The white woman slows to turn into the new school, shifts into park, and texts her daughter that she’s arrived. She sits in a line of trucks and SUVs, half of them displaying red MAGA stickers on rear windows and back bumpers. A black Ford with oversized tires has mounted a flag of Donald Trump holding a rocket launcher, his bare arms Rambo-ripped even though everyone knows he’s got flapjacks. Confusing. The white woman moves her mind away from this absurdity, chooses optimism. Just last week, when picking up her daughter after her first day, she could see the relief on her face when she climbed into the passenger seat. “It’s weird,” her daughter said, watching students streaming out the double doors of the Catholic school. “I’m not even a little bit scared.”
It was an offhanded observation, but the white woman felt it like a stab to the heart. The faces of her daughter’s friends, still at the public middle school, spun like the numbers of a roulette wheel. She prayed to God that none of them get hurt, that the ball never land on their number, like it had her daughter. Because what else but pray could the white woman do?

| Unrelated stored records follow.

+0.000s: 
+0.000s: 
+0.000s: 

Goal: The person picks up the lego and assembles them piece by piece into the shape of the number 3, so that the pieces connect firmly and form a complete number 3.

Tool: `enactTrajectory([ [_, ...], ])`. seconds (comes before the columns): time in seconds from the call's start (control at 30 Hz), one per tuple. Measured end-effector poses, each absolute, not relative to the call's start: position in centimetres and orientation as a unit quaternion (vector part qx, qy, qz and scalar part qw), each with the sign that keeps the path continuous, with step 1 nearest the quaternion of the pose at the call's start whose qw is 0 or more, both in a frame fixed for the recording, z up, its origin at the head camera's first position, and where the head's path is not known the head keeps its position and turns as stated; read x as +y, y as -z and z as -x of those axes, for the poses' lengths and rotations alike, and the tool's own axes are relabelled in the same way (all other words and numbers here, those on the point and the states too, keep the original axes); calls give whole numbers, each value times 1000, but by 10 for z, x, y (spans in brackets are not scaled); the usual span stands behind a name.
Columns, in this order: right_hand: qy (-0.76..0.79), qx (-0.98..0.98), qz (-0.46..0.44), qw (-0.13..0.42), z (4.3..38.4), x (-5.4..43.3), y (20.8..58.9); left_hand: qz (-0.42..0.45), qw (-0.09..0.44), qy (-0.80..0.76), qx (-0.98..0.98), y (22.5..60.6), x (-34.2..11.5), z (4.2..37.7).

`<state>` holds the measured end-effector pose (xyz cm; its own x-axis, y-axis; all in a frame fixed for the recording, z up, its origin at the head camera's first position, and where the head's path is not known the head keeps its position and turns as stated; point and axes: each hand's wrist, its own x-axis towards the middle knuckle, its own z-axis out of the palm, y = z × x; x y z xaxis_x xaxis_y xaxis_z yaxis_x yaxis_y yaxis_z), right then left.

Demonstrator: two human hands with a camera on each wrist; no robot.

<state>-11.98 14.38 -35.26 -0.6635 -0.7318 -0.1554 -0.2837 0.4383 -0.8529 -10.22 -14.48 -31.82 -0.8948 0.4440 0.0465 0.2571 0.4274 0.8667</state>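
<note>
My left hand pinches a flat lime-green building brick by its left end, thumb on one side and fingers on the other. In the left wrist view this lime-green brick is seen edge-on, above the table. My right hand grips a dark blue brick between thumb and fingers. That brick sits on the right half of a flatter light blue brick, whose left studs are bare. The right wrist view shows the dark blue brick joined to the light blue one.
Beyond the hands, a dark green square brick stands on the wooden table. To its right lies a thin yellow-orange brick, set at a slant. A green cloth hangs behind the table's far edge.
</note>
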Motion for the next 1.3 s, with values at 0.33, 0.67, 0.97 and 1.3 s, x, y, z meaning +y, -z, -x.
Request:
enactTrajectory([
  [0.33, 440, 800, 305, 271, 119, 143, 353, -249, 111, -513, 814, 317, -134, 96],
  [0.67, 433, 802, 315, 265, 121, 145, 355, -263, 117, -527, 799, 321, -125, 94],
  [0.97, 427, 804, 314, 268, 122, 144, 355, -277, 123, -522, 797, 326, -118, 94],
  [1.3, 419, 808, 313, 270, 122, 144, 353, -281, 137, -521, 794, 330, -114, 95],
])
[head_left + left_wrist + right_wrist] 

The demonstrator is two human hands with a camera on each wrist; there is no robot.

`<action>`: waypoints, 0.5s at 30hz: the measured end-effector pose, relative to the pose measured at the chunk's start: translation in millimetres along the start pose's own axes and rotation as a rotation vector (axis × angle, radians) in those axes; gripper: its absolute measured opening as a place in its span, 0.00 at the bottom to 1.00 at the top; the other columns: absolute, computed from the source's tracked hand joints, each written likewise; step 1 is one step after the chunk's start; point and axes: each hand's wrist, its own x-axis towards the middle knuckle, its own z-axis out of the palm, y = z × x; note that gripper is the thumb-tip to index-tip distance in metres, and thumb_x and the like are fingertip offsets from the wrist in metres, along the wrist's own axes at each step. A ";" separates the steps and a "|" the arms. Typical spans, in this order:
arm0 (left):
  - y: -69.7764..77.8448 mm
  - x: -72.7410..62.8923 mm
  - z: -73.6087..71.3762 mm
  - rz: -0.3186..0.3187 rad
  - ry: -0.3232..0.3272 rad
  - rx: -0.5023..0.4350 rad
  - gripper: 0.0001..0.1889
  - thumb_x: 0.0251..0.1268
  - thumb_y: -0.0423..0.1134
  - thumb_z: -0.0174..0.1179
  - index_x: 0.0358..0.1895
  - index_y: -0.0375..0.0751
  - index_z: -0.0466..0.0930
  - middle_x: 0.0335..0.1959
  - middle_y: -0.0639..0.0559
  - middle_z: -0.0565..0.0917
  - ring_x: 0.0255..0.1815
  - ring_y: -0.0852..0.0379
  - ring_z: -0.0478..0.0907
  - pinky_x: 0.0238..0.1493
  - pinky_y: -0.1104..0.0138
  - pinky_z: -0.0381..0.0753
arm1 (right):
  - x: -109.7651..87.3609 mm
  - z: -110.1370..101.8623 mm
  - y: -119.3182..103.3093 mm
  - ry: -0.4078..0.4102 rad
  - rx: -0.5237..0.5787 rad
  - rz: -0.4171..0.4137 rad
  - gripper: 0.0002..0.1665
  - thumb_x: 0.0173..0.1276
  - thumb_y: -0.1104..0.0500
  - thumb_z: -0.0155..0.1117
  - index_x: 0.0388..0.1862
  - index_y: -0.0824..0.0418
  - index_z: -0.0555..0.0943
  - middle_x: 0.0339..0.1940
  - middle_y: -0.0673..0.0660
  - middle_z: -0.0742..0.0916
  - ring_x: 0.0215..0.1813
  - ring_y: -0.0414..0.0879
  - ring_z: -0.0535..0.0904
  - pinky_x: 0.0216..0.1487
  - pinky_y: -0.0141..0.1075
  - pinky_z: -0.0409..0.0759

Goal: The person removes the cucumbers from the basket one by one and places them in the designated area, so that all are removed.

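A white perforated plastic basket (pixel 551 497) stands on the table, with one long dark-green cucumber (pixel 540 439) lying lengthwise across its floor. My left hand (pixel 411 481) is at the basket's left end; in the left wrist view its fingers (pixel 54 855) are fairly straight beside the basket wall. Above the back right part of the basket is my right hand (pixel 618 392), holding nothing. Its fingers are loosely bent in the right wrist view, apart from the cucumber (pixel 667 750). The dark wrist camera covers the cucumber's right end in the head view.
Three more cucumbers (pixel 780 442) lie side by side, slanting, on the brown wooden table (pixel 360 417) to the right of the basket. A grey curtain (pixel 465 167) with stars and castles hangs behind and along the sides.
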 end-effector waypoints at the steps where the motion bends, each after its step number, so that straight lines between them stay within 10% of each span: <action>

She switches to the next song on the playlist, Tha Shiznit, and lowers the volume since hard-hitting bass seems inappropriate for the parking lot of a Catholic school. Then she reconsiders. Turns it back up. Just a little.
The white woman thinks again about the twitchy man. The person with the yuck beard who spoke into the mic like they were having phone sex instead of registering public comment. The bully. Ugh, the fucking bully. In this exact moment, the white woman realizes what it is she feels in her heart and gives it ample space. Decides it’s time to call her Republican friend, visit the shooting range, decompress.
There are other things too that she feels. Self-righteousness. Defensiveness. All normal, she assures herself, and tips her head back to feel the sun on her neck. She closes her eyes. There’s a moment of yummy nothingness before a thought worms its way to the surface, and she sits up, vexed.
Ugh, it’s so annoying when other white people say ‘de nada’ when someone thanks them, as if they’re très cool.
She turns up Tha Shiznit, just enough to rattle the sunroof. Her daughter will be out any second.